### [Your instructions]
Taking the line with "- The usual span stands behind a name" as the first and the line with "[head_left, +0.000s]" as the last, set down exactly every line in that range from the entries below, and no more.

-*-

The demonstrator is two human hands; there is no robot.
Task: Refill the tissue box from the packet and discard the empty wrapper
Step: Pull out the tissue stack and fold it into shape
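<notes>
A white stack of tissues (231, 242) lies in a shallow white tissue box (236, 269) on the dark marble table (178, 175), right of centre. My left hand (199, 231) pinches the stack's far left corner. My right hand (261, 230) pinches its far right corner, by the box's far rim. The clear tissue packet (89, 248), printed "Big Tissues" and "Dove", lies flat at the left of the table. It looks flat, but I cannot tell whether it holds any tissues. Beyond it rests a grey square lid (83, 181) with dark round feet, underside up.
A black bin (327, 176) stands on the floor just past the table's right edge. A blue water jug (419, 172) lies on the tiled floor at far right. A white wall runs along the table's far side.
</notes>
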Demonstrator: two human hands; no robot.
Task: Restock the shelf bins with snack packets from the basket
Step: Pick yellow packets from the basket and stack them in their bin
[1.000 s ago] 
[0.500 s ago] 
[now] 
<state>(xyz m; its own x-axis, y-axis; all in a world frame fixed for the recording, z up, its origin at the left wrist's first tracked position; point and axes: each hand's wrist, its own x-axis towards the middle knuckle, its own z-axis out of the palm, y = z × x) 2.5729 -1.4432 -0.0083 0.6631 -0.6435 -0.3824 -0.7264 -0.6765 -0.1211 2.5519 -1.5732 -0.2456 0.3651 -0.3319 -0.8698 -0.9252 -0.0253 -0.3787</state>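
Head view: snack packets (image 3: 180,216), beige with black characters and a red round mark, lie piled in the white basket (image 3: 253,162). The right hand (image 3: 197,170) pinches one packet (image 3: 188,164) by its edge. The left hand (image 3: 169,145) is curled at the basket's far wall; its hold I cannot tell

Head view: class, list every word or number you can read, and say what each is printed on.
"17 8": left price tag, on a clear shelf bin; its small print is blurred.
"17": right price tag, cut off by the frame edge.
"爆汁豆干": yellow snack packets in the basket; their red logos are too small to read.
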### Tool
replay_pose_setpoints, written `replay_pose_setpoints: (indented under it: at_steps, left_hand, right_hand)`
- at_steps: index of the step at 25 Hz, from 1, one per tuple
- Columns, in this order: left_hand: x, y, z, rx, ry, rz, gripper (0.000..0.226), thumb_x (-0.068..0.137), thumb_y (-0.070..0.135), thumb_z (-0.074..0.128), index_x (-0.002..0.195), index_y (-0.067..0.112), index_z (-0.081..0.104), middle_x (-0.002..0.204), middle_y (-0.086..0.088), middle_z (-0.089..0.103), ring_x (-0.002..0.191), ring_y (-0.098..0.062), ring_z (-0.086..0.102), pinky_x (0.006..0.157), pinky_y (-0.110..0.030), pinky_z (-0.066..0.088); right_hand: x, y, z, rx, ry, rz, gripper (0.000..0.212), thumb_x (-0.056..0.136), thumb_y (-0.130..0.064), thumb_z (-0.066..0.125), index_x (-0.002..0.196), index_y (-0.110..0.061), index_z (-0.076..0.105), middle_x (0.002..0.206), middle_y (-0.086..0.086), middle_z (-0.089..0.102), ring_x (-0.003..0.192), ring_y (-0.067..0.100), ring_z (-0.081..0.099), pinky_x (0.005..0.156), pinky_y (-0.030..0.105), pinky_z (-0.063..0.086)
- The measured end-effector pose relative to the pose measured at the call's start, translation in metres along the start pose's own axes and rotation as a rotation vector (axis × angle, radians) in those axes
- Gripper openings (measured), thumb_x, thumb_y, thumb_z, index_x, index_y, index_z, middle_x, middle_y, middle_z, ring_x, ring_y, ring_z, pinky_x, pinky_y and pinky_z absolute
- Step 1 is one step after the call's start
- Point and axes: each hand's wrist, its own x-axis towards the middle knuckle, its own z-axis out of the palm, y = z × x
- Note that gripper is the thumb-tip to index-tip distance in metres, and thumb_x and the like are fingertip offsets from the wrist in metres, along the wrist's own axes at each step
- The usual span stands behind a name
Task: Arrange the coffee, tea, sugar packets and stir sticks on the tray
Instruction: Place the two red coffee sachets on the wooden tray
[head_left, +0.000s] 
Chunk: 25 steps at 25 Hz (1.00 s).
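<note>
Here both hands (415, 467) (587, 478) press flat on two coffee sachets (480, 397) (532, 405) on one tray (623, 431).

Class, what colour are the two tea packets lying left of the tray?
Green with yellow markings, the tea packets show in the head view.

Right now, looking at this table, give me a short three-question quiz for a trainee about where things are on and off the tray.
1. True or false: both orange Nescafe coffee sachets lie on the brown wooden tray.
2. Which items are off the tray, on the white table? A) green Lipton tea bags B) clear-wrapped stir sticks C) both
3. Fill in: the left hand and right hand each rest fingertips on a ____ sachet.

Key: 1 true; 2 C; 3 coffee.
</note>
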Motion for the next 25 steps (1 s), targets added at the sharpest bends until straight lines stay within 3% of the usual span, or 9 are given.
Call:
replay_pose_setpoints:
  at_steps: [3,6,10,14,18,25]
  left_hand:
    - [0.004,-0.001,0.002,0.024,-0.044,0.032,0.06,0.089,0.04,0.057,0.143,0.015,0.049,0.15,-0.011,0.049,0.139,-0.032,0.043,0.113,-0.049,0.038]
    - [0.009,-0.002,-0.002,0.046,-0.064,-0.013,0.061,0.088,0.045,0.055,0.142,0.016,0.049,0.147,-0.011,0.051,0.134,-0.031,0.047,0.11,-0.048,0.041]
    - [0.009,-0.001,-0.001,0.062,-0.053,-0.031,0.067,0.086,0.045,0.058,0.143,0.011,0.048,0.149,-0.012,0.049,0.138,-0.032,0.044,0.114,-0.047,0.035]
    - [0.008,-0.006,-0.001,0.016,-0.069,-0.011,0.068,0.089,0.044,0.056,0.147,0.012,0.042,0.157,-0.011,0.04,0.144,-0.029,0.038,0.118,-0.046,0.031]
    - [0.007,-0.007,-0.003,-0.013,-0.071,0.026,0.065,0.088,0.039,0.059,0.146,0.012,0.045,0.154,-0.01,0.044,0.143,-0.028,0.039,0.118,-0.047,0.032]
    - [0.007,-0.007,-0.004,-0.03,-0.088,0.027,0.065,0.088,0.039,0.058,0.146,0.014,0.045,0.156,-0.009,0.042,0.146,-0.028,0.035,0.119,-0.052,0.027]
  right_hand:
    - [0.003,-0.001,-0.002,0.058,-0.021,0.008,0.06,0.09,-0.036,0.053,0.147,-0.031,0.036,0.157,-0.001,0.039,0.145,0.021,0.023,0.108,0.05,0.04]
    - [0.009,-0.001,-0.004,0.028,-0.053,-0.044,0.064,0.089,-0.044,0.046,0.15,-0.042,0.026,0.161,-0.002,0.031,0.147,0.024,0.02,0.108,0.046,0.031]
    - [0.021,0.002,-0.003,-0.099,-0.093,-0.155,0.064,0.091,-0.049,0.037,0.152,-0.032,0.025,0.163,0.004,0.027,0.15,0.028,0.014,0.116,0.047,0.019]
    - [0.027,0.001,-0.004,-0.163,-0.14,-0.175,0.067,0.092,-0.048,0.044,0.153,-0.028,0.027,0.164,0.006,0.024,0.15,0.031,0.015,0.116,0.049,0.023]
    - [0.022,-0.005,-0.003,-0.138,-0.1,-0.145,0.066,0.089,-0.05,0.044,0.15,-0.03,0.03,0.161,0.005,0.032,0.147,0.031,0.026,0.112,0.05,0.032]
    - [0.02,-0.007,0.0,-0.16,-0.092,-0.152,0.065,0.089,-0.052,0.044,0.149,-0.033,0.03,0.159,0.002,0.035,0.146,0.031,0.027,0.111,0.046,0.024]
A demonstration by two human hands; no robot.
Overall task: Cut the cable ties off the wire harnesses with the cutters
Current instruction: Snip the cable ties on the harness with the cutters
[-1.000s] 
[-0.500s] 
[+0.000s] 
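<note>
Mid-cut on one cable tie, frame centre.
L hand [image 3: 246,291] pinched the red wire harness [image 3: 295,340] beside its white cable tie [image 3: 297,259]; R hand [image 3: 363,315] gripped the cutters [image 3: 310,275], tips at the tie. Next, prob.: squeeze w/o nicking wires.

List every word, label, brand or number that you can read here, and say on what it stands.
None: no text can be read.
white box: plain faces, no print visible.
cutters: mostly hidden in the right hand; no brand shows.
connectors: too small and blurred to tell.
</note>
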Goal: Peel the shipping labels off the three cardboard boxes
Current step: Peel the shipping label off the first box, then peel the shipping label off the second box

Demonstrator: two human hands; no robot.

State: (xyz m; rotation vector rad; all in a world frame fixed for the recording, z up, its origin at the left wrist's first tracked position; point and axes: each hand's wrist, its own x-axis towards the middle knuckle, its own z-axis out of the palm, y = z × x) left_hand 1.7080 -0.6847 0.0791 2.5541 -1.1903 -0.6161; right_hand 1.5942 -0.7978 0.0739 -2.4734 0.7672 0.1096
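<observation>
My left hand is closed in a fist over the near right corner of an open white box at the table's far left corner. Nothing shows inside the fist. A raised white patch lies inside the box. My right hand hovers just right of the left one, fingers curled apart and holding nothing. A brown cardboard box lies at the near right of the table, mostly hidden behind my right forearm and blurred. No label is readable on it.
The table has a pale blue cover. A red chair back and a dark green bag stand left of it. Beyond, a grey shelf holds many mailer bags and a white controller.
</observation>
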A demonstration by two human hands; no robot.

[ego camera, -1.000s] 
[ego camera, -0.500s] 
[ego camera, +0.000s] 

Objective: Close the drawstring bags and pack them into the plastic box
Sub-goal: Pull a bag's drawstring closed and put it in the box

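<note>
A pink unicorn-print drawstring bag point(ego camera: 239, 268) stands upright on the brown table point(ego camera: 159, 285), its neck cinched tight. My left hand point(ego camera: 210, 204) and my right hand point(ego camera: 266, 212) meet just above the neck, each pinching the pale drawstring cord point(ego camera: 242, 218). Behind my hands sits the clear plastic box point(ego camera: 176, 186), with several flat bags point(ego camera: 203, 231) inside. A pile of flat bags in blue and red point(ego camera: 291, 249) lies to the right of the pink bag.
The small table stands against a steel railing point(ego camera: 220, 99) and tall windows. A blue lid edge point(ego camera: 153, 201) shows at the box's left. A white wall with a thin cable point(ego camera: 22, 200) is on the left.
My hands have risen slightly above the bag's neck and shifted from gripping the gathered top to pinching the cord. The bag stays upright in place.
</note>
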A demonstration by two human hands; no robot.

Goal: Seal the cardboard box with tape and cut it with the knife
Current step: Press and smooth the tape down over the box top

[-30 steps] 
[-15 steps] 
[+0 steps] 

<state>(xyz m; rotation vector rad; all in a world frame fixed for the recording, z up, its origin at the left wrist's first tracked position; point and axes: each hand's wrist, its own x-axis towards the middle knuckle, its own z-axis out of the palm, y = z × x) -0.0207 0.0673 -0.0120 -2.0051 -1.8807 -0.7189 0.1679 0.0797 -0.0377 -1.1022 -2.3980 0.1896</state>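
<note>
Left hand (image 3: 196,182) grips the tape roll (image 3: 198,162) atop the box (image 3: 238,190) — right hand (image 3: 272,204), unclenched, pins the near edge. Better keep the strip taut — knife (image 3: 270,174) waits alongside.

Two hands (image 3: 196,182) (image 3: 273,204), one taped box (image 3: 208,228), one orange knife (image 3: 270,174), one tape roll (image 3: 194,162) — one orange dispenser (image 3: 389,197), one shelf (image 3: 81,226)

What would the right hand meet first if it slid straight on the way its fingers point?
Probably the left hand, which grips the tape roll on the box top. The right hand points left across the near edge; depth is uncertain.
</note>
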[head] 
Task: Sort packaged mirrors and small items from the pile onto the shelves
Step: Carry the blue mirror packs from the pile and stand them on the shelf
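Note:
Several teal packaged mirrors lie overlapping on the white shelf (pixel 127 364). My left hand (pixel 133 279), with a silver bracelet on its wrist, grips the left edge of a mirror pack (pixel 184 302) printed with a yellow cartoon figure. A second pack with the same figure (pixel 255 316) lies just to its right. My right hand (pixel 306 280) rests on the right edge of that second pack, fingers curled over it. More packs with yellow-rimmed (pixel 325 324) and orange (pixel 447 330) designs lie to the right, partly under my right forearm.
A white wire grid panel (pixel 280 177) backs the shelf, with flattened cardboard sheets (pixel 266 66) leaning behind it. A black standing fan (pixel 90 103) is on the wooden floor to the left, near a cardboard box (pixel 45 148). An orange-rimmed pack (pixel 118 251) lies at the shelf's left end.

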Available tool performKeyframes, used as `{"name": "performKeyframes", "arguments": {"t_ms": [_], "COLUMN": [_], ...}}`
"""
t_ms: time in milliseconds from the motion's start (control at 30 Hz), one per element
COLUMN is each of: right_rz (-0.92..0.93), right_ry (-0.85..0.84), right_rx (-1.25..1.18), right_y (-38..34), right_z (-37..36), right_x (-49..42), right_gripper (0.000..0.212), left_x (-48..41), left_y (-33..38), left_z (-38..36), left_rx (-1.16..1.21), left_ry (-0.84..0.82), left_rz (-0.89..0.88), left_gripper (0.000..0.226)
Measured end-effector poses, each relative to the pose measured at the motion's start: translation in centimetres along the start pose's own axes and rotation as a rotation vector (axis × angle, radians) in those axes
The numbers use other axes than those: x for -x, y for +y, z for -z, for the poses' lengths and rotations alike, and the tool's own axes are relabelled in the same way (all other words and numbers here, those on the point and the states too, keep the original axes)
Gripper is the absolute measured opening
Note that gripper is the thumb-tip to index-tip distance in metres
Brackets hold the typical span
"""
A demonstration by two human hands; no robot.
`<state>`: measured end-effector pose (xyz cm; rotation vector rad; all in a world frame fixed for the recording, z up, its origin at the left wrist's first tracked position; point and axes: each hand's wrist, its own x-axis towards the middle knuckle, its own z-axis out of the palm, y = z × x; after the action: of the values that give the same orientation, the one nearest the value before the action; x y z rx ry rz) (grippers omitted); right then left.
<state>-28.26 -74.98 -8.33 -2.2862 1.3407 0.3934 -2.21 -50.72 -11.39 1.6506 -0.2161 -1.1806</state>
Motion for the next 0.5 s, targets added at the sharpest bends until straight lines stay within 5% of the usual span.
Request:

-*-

### [Solution to this task]
- The usual span stands behind a name
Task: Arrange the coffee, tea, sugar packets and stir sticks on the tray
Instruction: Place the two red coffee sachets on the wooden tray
[head_left, +0.000s] 

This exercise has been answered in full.